Tengo un producto con una API REST sencilla para que los usuarios del producto puedan integrarse directamente con las características del producto sin usar mi interfaz de usuario web.
Recientemente, he recibido interés de varios terceros sobre la integración de sus clientes de escritorio con la API para permitir a los usuarios de mi producto acceder a sus datos utilizando esa aplicación de terceros.
He visto que las aplicaciones que desean usar Twitter se autentican mediante una página de inicio de sesión alojada por Twitter que otorga permiso a una aplicación específica para acceder a los datos de ese usuario. Hace clic en el botón "Permitir" o "Denegar" y se completa el proceso de autenticación. Facebook usa el mismo mecanismo que mejor puedo decir.
Tras una investigación adicional, esto parece ser OAuth en acción, y dado que mi API está basada en .Net, creo que debería usar DotNetOpenAuth y proporcionar un mecanismo similar. Desafortunadamente, las muestras están escasamente documentadas (si es que las hay) y los únicos tutoriales que puedo encontrar en línea parecen estar enfocados en ayudarlo a proporcionar un mecanismo de inicio de sesión para sus usuarios para que puedan iniciar sesión en su sitio web utilizando un proveedor externo.
Lo que realmente me gustaría hacer es que mi API REST maneje toda la autenticación central y la lógica comercial de mi aplicación web y que, bajo el capó, mi aplicación web sea esencialmente otra aplicación que simplemente use la API a través de OAuth.
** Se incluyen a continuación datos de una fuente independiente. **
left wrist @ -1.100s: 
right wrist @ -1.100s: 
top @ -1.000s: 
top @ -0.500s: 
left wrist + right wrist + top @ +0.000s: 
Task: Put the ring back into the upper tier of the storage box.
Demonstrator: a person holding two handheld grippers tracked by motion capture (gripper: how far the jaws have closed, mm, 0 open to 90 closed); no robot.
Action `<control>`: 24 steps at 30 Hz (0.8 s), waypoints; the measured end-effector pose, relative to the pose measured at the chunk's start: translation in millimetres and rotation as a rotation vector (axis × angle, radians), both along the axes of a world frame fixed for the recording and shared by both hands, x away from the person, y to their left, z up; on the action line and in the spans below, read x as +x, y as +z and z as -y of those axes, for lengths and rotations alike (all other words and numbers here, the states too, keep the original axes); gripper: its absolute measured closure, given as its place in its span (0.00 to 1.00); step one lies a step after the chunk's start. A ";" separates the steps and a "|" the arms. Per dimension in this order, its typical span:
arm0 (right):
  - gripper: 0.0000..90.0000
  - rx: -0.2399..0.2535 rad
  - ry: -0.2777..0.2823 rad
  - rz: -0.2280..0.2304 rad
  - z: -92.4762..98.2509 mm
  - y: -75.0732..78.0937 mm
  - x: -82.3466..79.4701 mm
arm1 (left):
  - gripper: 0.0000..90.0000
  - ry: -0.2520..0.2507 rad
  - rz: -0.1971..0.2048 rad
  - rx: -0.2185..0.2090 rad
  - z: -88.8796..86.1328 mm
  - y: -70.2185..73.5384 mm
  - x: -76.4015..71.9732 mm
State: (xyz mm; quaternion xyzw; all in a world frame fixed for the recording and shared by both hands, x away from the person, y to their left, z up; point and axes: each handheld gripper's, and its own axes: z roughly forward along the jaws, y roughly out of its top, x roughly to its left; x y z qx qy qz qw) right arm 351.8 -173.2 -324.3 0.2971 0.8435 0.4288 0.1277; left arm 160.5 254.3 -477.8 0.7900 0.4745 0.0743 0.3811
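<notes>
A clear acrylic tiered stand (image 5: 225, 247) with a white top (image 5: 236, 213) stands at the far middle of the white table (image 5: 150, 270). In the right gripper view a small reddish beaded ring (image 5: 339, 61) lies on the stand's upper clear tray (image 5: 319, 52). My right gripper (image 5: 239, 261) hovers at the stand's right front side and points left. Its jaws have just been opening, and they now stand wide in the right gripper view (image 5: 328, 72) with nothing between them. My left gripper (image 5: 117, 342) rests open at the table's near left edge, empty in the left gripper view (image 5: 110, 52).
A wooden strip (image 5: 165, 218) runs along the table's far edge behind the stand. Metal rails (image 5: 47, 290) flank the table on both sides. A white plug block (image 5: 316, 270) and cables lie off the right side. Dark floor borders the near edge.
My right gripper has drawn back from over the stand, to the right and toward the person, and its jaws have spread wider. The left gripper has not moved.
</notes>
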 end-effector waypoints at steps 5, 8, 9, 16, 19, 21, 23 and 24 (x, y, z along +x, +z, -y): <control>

Los usuarios se autenticarían en el sitio web directamente usando su nombre de usuario y contraseña, o mediante un proveedor externo como MyOpenID o Facebook y luego el sitio web de alguna manera usaría el token devuelto para autenticarse en la API REST.
Básicamente parece que necesito mi API para alojar de alguna manera un servicio OAuth, pero también que los usuarios usen un servicio OAuth de terceros. No puedo evitar pensar que no tengo suficiente conocimiento de OAuth para decidir si estoy complicando demasiado las cosas o si lo que estoy tratando de hacer es una forma buena o mala de hacer las cosas.
¿Puede alguien darme al menos una visión general de los pasos que debo seguir, o qué debo mirar para que esto suceda? ¿O señalarme algunos tutoriales? ¿O arruinar mi propuesta y decirme que me estoy equivocando (arquitectónicamente)?